Work item —
Output all of the listing below, leaving every line unchanged.

The data —
* * *

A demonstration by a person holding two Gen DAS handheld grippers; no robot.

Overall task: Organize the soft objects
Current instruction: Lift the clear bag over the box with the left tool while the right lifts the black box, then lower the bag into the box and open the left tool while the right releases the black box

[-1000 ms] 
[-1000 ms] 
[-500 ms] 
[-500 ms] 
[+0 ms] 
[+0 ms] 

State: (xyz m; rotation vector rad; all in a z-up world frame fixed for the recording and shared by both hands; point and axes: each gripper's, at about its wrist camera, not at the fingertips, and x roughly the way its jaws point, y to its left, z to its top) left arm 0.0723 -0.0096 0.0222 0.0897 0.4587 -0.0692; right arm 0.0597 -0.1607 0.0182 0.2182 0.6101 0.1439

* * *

Reply to the exercise —
A demonstration by a person holding two Gen DAS handheld grippers; no robot.

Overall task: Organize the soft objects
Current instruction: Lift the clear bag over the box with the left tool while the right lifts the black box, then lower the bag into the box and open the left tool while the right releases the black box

[-1000 ms] 
[-1000 ms] 
[-500 ms] 
[-500 ms] 
[+0 ms] 
[+0 ms] 

State: (xyz m; rotation vector rad; all in a z-up world frame fixed for the recording and shared by both hands; point and axes: each gripper's, at about its wrist camera, not at the fingertips, and x roughly the way its jaws point, y to its left, z to its top) left arm 0.0723 -0.0096 0.0222 0.0897 0.4587 -0.0692; right arm 0.0597 -0.1607 0.0182 0.2182 0.6101 0.1439

This completes the answer.